[Data to use — start]

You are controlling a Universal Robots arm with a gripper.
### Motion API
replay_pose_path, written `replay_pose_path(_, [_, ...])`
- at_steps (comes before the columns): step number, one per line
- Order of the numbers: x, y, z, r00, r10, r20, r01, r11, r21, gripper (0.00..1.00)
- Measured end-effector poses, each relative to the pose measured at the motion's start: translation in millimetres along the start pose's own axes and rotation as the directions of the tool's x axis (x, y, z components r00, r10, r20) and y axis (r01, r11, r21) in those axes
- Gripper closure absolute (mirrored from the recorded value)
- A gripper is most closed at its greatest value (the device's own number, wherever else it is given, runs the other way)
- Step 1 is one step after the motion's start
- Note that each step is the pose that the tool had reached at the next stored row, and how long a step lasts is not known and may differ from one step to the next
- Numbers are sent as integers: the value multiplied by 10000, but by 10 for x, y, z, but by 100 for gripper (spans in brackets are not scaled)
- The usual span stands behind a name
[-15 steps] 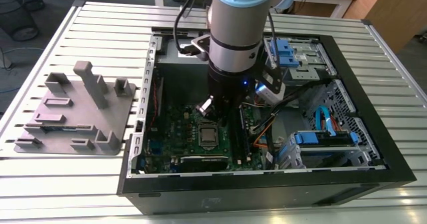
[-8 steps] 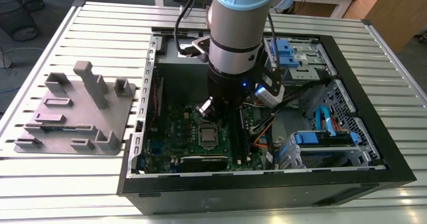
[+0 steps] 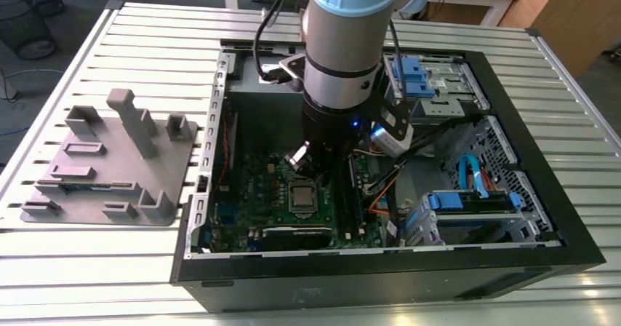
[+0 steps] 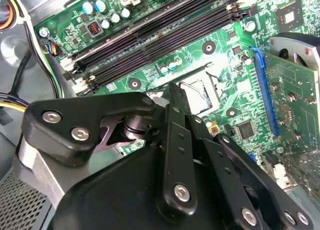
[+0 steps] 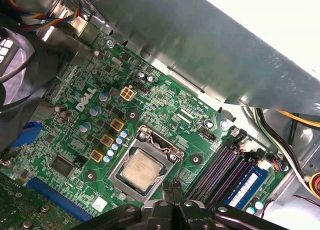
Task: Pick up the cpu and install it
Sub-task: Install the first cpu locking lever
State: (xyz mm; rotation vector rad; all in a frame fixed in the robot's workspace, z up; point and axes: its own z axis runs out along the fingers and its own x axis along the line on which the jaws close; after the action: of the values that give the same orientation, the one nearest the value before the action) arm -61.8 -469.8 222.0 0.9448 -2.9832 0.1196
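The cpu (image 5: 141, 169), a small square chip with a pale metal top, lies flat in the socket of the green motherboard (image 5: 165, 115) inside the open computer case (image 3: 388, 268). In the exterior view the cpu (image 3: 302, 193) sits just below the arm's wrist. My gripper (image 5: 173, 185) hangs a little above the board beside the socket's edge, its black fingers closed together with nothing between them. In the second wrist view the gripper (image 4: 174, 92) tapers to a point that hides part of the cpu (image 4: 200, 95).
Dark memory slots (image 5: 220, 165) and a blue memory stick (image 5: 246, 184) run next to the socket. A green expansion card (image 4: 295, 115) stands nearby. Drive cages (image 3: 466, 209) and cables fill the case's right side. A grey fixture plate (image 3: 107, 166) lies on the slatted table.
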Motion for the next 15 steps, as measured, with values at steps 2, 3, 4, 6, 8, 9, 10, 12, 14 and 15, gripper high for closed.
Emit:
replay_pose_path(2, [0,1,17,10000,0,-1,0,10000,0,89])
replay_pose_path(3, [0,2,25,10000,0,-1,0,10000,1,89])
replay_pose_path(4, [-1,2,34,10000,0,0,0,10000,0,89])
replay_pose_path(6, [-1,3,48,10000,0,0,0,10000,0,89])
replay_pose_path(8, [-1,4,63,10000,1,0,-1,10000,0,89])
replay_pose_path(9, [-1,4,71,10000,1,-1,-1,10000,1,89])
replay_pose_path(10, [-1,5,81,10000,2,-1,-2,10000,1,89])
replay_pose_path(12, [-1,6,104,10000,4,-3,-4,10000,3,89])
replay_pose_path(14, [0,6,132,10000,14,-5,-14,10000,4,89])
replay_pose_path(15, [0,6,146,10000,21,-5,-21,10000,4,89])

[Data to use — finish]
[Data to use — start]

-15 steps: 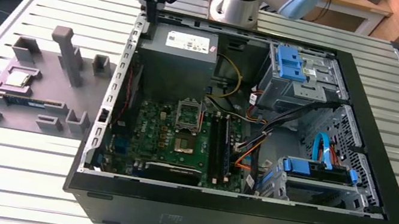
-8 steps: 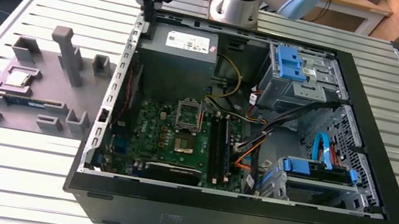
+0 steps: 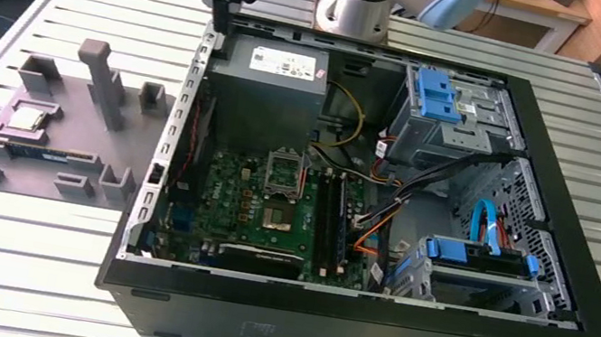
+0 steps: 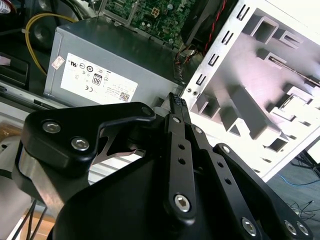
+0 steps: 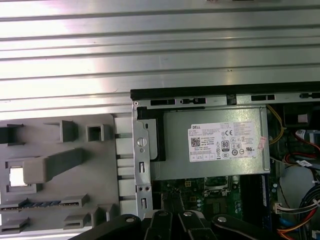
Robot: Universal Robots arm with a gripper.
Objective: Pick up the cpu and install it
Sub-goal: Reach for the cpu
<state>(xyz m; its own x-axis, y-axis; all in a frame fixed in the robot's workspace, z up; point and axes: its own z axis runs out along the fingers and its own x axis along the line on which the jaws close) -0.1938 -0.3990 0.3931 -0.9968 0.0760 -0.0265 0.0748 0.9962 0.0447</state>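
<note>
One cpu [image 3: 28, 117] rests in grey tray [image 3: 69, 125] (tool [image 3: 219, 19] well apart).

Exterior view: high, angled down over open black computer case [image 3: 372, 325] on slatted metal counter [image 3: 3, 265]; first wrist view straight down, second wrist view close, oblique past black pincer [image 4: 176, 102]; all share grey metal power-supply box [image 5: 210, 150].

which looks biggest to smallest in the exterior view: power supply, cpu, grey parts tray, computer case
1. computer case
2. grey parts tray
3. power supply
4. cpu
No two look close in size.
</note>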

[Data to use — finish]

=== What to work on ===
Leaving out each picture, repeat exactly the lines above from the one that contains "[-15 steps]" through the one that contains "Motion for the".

=== Written response ===
[-15 steps] 
[-8 steps] 
[+0 steps] 
[+0 steps] 
[+0 steps] 
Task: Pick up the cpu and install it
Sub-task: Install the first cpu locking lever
State: (xyz mm; rotation vector rad; all in a frame fixed in the robot's workspace, z up; point and axes: its own z axis runs out along the fingers and its own x axis along the line on which the jaws close; after the action: of the values that give the same orientation, the one nearest the value before the action) arm -61.8 -469.8 222.0 0.9448 -2.9832 0.1196
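The cpu (image 5: 141, 169), a small square chip with a pale metal top, lies flat in the socket of the green motherboard (image 5: 165, 115) inside the open computer case (image 3: 388, 268). In the exterior view the cpu (image 3: 302, 193) sits just below the arm's wrist. My gripper (image 5: 173, 185) hangs a little above the board beside the socket's edge, its black fingers closed together with nothing between them. In the second wrist view the gripper (image 4: 174, 92) tapers to a point that hides part of the cpu (image 4: 200, 95).
Dark memory slots (image 5: 220, 165) and a blue memory stick (image 5: 246, 184) run next to the socket. A green expansion card (image 4: 295, 115) stands nearby. Drive cages (image 3: 466, 209) and cables fill the case's right side. A grey fixture plate (image 3: 107, 166) lies on the slatted table.
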Motion for the next 15 steps, as measured, with values at steps 2, 3, 4, 6, 8, 9, 10, 12, 14 and 15, gripper high for closed.

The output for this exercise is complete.